DATA SECTION

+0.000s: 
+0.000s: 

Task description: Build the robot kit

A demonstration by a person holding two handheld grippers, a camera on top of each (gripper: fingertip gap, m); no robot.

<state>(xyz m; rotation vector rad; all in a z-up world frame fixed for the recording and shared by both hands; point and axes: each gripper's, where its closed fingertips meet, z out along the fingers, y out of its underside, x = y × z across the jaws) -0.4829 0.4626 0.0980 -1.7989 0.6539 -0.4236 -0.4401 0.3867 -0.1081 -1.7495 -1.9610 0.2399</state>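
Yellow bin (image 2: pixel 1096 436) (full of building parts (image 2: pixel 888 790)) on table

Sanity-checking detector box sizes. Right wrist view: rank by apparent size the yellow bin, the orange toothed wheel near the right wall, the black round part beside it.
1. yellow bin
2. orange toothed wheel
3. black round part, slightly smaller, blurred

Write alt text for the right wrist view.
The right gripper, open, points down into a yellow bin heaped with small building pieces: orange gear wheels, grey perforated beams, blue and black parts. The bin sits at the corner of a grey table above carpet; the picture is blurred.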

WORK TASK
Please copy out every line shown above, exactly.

SOLVED EXERCISE
+0.000s: 
+0.000s: 

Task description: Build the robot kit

A demonstration by a person holding two handheld grippers, a camera on top of each (gripper: fingertip gap, m); no robot.

<state>(xyz m; rotation vector rad; all in a z-up world frame fixed for the recording and shared by both hands; point and axes: each gripper's, where its closed fingertips meet, z out along the fingers, y out of its underside, x = y × z across the jaws) -0.4829 0.4626 0.0980 -1.7989 0.6539 -0.4236 -0.4401 0.3867 -0.1081 -1.7495 -1.9610 0.2399</state>
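Yellow bin (image 2: pixel 1096 436) (full of building parts (image 2: pixel 888 790)) on table

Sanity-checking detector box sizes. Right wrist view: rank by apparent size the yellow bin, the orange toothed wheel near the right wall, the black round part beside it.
1. yellow bin
2. orange toothed wheel
3. black round part, slightly smaller, blurred

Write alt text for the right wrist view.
The right gripper, open, points down into a yellow bin heaped with small building pieces: orange gear wheels, grey perforated beams, blue and black parts. The bin sits at the corner of a grey table above carpet; the picture is blurred.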

The exercise is now complete.